**REQUIREMENT**. Copy every line that holds the string "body" from the data below.

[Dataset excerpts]

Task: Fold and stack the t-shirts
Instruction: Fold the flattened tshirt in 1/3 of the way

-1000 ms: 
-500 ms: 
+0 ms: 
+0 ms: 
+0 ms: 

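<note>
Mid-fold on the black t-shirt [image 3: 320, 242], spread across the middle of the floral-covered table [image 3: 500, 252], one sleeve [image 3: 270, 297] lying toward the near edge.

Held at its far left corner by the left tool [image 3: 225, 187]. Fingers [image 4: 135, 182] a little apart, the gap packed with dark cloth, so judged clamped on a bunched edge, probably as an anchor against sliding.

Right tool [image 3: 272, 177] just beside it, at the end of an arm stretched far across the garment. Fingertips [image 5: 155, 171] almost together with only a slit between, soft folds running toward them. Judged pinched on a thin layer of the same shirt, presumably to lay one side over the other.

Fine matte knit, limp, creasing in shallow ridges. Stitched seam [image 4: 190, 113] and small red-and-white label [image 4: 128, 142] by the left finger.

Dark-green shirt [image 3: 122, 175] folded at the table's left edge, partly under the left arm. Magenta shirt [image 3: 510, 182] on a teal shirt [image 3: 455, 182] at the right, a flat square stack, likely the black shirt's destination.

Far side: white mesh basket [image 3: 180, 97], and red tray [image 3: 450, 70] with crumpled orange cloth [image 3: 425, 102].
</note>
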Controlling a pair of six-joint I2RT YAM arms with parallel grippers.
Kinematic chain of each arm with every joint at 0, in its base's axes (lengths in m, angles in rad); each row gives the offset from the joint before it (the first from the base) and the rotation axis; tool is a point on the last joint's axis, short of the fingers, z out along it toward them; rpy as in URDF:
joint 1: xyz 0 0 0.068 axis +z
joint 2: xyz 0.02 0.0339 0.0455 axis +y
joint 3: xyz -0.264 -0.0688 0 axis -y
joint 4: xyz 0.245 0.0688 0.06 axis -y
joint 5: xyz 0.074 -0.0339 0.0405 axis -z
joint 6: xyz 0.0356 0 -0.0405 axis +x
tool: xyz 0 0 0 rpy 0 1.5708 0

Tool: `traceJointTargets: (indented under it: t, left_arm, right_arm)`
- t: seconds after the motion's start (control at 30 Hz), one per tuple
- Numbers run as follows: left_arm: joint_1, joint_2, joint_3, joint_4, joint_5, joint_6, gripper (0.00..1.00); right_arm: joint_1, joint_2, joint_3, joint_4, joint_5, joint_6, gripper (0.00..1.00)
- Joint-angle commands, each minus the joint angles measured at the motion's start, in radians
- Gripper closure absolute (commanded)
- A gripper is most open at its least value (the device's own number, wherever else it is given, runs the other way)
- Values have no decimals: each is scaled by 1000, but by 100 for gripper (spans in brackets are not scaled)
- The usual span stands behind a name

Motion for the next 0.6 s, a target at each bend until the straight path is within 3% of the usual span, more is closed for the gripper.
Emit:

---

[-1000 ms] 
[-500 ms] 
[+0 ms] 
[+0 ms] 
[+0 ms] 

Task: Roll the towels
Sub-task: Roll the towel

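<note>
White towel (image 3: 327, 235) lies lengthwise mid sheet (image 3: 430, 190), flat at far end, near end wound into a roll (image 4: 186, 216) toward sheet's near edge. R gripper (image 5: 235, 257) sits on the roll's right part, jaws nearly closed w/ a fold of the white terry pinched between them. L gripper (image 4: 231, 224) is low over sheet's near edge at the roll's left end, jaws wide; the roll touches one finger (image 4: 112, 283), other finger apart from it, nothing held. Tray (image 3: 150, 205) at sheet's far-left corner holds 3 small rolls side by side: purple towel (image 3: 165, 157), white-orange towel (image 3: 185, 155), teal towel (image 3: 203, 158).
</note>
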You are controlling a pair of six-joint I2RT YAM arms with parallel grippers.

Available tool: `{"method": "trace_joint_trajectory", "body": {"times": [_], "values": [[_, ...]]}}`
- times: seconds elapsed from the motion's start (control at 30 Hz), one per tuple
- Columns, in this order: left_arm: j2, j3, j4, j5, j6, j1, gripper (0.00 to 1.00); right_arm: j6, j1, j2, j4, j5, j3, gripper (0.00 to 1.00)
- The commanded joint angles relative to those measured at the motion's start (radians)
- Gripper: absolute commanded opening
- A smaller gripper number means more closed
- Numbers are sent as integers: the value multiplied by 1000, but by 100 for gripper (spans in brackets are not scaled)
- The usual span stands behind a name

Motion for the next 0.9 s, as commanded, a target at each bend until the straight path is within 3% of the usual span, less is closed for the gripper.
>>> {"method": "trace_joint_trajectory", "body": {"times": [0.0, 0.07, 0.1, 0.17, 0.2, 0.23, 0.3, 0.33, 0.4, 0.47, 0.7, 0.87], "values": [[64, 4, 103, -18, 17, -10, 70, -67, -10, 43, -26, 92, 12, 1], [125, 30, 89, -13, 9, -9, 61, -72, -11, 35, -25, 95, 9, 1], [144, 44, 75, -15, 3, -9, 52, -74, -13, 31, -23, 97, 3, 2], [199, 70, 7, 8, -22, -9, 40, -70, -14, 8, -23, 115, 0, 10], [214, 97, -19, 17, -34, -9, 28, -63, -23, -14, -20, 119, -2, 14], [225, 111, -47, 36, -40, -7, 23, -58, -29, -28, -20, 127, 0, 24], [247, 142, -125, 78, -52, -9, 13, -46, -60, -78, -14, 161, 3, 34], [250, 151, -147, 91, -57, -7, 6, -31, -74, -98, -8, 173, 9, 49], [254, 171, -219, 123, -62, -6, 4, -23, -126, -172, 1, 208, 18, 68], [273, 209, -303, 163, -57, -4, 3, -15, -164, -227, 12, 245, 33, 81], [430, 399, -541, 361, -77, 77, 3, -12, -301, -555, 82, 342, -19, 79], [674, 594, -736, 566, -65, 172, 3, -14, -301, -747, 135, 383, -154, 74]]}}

**EXERCISE RESPONSE**.
Available tool: `{"method": "trace_joint_trajectory", "body": {"times": [_], "values": [[_, ...]]}}`
>>> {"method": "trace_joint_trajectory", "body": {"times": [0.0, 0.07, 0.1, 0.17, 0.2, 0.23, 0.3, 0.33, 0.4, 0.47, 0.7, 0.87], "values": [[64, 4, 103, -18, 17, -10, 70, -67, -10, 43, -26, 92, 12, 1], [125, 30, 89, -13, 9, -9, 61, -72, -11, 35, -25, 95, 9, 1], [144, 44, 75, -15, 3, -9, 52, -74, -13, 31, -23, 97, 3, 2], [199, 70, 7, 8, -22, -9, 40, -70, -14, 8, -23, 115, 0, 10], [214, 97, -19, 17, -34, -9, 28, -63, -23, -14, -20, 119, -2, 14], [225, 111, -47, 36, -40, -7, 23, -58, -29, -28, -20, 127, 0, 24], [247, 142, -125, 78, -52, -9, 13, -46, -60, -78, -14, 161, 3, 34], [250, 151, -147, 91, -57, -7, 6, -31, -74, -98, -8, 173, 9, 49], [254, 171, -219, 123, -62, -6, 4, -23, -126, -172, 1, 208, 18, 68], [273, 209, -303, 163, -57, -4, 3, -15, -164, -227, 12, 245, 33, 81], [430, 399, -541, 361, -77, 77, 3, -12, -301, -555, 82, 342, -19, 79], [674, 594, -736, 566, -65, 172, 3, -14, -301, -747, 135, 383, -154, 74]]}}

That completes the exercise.